Other Utah Scouting officials and a national spokesman for the BSA also responded to the two decisions of the California court. Scouting executives in the Trapper Trails Council, Ogden, could not be contacted by telephone after the latest court ruling. But they have said in the past they strongly support a united stance by Scouting on such issues.
One ruling in California on Monday upheld a decision by a Contra Costa County Scout organization in 1981 to reject Timothy Curran, an 18-year-old Eagle Scout, as an assistant Scoutmaster after he disclosed in an interview he was gay.
The other ruling involved 9-year-old twin brothers, Michael and William Randall, who were barred from an Orange County Cub Scout den in 1990 after they refused to declare a belief in God.

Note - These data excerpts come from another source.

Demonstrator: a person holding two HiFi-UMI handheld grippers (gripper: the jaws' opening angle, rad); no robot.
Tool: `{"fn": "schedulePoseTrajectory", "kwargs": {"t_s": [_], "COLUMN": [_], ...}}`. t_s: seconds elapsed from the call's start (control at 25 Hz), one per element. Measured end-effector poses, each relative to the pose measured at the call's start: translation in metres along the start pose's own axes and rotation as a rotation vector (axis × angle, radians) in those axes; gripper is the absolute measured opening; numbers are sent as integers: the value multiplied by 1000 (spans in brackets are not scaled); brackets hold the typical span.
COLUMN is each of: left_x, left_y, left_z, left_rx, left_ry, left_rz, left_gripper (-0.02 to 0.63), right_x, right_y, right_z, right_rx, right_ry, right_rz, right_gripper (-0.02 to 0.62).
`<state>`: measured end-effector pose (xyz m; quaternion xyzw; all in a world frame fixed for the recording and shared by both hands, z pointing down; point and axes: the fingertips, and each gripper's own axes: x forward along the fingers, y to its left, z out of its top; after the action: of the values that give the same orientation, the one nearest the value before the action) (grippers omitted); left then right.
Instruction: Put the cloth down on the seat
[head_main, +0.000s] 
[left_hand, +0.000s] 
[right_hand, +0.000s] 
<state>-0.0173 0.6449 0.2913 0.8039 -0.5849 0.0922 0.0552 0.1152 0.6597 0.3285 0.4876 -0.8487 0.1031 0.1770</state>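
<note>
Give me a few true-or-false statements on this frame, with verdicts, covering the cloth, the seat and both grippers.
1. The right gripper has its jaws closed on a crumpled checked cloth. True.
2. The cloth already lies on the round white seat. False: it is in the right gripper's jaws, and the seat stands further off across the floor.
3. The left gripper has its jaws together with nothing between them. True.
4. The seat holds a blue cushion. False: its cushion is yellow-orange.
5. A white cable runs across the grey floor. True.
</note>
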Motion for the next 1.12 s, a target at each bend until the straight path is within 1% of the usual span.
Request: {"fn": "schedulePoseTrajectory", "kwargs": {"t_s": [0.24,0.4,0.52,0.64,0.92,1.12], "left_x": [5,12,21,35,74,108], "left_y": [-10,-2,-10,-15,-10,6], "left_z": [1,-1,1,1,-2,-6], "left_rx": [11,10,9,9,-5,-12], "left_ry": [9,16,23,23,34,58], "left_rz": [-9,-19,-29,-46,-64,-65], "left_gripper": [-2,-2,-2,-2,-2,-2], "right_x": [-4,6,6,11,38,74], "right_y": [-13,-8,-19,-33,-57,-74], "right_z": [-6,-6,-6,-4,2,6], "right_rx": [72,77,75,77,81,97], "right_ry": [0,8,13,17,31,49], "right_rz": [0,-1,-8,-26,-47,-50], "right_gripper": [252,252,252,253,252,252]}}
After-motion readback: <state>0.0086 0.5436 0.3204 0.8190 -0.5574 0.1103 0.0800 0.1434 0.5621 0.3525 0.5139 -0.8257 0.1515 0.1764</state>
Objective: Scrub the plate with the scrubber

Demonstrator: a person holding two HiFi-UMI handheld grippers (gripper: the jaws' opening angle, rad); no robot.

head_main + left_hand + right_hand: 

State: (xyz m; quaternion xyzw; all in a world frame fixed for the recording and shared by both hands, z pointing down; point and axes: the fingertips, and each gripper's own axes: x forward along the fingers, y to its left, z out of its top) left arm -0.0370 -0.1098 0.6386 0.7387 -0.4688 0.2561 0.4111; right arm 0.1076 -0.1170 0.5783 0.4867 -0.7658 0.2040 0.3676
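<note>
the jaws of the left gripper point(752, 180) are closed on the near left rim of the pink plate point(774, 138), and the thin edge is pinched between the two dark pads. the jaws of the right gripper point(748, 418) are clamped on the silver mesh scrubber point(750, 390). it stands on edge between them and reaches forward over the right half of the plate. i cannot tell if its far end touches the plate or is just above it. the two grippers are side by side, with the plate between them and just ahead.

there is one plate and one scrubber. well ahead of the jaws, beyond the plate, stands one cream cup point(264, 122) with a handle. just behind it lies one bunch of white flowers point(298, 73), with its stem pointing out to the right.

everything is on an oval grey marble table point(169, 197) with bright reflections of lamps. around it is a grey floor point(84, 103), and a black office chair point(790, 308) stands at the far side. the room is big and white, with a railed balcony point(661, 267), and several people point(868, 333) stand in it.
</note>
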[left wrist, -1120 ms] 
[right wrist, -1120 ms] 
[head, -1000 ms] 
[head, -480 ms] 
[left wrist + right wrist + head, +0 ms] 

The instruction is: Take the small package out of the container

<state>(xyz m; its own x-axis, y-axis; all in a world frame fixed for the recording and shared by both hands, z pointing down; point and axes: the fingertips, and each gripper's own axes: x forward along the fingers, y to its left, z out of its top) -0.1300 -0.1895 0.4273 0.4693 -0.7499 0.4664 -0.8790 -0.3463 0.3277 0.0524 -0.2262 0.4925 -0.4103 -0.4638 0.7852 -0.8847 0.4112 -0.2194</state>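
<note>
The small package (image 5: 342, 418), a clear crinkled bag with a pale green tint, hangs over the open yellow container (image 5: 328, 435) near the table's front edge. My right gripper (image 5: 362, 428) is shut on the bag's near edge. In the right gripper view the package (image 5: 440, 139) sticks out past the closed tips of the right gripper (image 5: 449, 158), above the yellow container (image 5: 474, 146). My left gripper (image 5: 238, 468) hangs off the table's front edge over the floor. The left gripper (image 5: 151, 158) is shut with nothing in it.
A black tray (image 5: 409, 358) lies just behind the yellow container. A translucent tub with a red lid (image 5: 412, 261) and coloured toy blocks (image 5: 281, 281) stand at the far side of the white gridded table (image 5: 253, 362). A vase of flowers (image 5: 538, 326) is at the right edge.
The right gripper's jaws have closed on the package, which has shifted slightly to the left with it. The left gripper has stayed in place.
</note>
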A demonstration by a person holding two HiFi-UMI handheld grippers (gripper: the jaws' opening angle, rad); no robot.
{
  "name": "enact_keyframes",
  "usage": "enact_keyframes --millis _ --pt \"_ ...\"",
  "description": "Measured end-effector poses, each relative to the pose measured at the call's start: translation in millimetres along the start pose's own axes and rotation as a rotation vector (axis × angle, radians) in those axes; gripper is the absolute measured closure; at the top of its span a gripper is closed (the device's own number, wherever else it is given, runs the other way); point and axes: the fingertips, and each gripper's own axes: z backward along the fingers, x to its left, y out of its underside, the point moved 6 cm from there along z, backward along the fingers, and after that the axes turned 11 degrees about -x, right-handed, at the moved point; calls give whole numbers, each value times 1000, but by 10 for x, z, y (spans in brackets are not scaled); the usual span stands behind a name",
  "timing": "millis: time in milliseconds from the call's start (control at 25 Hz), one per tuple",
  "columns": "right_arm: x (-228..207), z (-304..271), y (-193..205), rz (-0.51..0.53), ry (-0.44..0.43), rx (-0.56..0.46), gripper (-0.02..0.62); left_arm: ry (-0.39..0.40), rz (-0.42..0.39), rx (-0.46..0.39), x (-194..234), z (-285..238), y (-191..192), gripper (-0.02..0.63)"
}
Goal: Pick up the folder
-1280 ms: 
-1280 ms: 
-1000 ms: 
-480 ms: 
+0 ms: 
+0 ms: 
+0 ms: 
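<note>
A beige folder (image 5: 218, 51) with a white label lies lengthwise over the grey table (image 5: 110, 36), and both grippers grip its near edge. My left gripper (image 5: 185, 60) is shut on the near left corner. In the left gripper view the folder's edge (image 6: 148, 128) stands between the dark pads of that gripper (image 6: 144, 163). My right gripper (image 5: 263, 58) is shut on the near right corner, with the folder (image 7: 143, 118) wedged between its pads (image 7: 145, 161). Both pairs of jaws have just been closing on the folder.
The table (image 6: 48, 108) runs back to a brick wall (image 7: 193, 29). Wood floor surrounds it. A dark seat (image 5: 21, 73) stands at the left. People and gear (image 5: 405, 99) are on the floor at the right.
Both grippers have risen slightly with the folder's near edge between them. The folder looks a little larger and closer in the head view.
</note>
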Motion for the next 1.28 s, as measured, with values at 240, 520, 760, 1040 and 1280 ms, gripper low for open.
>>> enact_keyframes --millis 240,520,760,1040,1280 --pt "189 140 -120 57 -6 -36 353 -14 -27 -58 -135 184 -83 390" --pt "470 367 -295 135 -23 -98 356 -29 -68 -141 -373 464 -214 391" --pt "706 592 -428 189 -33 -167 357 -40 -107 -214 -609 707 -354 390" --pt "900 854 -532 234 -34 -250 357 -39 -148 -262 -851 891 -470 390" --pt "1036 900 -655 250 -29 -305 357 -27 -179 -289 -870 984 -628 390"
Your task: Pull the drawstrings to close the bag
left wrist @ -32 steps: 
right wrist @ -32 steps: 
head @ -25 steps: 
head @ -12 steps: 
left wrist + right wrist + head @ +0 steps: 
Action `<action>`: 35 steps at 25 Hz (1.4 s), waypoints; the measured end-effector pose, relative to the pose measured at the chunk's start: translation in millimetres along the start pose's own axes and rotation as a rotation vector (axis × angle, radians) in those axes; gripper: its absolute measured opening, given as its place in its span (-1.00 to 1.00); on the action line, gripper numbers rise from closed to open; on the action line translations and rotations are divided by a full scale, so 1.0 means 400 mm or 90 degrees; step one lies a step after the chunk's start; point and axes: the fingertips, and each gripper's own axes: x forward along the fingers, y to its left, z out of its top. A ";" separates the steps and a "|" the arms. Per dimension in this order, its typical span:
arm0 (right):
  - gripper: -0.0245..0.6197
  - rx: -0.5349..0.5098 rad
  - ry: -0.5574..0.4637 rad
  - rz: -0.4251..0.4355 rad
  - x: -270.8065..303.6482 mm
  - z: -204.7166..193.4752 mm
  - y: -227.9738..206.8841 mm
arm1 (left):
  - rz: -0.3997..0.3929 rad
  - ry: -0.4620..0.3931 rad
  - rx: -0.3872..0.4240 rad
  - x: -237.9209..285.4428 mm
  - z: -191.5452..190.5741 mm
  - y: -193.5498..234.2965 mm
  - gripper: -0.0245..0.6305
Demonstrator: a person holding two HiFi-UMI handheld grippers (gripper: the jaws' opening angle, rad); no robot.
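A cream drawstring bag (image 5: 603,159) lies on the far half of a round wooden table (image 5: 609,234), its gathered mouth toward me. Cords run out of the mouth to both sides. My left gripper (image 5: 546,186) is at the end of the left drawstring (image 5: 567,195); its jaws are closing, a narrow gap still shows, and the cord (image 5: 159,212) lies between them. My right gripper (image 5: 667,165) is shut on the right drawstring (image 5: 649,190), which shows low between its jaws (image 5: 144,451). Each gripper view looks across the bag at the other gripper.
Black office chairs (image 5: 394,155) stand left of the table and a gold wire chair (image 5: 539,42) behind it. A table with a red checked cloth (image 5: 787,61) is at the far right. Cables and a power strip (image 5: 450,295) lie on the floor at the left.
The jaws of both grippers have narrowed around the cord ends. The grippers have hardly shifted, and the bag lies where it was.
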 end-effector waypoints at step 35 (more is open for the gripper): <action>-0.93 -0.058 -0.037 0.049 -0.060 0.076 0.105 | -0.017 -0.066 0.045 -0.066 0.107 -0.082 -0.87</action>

The twins were allowed into the Scouts by lower-court rulings and recently qualified to become Eagle Scouts, subject to approval by the national organization. They and their father, James G. Randall, who is also their lawyer, say the boys are agnostics who haven't yet worked out their religious beliefs.
Both suits were brought under California's Unruh Civil Rights Act, which forbids discrimination by business establishments on various grounds, including sexual orientation and religion.
The justices said Monday that the Boy Scouts are a private, selective organization, not a business.
Alan M. Bird, Springville, president of the Utah National Parks Council, said he and other officials in the Provo-based council are happy with the California court's decision. Bird said he is pleased the court recognized the BSA is a private institution. He said Scouting "should be free to choose values that we consider important in the lives of young people and should be able to promote those values."
While pointing out that Scouting should be free to set standards for membership, Bird pointed out that Scouting teaches its youth members and leaders to respect the rights of agnostics, atheists and gays who may hold views different from principles espoused by Scouting.
"We teach our young people that everyone should respect the rights of others. They have a right to believe as they believe" as long as they don't try to impose their beliefs on others, Bird said.
Gregg Shields, national spokesman for the BSA, told the Deseret News on Tuesday that the BSA is elated with the decision of the California Supreme Court.
"For 88 years we have brought the moral values of the Scout Oath and Law to American boys, helping them to achieve the objectives of Scouting. Since our founding in 1910, the BSA has been a voluntary association, and those who meet the standards of membership are welcome," Shields said.
While the California Supreme Court ruling is seen by many as a feather in the cap of the Boy Scouts, the BSA is still awaiting decisions on appeals in rulings in other cases in other states, including New Jersey and the District of Columbia. And some Scouting officials have indicated that new legal challenges are always a possibility in the future.
A state appeals court in New Jersey ruled on March 2 that James Dale, a former assistant Scoutmaster should not have been expelled from the Scouts eight years ago because he is homosexual.
That ruling was the first legal defeat in a court for the BSA in a series of challenges to its exclusion policies related to homosexuality. Shields said the state appeals court ruling has been appealed.
Godfrey said he hopes the California Supreme Court's "insightful" ruling will enable public opinion to now "focus on the many positive contributions Scouting is making to society today."